Would you reproduce the whole listing below without altering a single word?
(Beginning of Input data)
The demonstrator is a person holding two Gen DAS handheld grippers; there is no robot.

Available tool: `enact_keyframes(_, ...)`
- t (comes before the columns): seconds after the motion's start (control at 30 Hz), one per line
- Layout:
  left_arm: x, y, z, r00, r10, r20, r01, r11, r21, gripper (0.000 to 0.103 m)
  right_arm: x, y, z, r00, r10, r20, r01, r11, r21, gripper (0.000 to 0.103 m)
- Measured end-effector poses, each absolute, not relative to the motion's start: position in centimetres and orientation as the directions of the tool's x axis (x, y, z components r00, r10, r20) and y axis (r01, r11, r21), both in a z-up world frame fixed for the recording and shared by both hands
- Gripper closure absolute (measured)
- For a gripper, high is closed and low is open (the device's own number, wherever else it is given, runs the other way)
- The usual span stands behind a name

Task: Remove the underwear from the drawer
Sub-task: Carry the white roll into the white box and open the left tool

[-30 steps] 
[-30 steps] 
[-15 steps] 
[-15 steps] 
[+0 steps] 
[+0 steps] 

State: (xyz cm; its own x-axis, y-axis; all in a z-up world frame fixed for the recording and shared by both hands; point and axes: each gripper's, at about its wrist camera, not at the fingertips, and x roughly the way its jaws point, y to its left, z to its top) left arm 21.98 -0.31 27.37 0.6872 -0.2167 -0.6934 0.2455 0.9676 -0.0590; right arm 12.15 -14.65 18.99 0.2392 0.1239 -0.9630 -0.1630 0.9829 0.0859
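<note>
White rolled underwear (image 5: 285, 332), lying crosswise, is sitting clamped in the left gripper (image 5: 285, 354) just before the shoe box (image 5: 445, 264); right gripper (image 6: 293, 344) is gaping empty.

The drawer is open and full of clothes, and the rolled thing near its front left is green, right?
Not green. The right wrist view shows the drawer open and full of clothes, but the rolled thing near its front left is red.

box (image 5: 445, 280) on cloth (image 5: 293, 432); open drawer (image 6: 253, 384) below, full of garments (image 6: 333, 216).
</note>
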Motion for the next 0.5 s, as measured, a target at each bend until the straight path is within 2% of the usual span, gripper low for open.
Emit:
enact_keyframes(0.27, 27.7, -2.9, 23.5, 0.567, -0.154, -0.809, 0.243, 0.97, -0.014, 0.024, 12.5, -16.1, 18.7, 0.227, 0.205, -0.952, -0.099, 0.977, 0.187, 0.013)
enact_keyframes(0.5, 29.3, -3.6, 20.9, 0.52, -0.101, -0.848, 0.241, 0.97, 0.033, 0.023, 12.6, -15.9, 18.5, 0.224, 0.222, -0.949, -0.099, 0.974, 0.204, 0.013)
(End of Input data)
▶ [Answer to this task]
The demonstrator is a person holding two Gen DAS handheld grippers; there is no robot.

Available tool: `enact_keyframes(_, ...)`
- t (comes before the columns): seconds after the motion's start (control at 30 Hz), one per line
- Layout:
  left_arm: x, y, z, r00, r10, r20, r01, r11, r21, gripper (0.000 to 0.103 m)
  right_arm: x, y, z, r00, r10, r20, r01, r11, r21, gripper (0.000 to 0.103 m)
- Measured end-effector poses, each absolute, not relative to the motion's start: position in centimetres and orientation as the directions of the tool's x axis (x, y, z components r00, r10, r20) and y axis (r01, r11, r21), both in a z-up world frame fixed for the recording and shared by both hands
- Gripper closure absolute (measured)
- For a gripper, high is closed and low is open (the device's own number, wherever else it is given, runs the other way)
- The usual span stands behind a name

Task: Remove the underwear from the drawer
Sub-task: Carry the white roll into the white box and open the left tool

[-30 steps] 
[-30 steps] 
[-15 steps] 
[-15 steps] 
[+0 steps] 
[+0 steps] 

State: (xyz cm; its own x-axis, y-axis; all in a z-up world frame fixed for the recording and shared by both hands; point and axes: each gripper's, at about its wrist camera, not at the fingertips, and x roughly the way its jaws point, y to its left, z to its top) left arm 21.98 -0.31 27.37 0.6872 -0.2167 -0.6934 0.2455 0.9676 -0.0590; right arm 12.15 -14.65 18.99 0.2392 0.1239 -0.9630 -0.1630 0.9829 0.0859
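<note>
White rolled underwear (image 5: 285, 332), lying crosswise, is sitting clamped in the left gripper (image 5: 285, 354) just before the shoe box (image 5: 445, 264); right gripper (image 6: 293, 344) is gaping empty.

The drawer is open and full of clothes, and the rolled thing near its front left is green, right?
Not green. The right wrist view shows the drawer open and full of clothes, but the rolled thing near its front left is red.

box (image 5: 445, 280) on cloth (image 5: 293, 432); open drawer (image 6: 253, 384) below, full of garments (image 6: 333, 216).
</note>
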Motion for the next 0.5 s, as measured, a target at each bend until the straight path is within 2% of the usual span, gripper low for open.
Emit:
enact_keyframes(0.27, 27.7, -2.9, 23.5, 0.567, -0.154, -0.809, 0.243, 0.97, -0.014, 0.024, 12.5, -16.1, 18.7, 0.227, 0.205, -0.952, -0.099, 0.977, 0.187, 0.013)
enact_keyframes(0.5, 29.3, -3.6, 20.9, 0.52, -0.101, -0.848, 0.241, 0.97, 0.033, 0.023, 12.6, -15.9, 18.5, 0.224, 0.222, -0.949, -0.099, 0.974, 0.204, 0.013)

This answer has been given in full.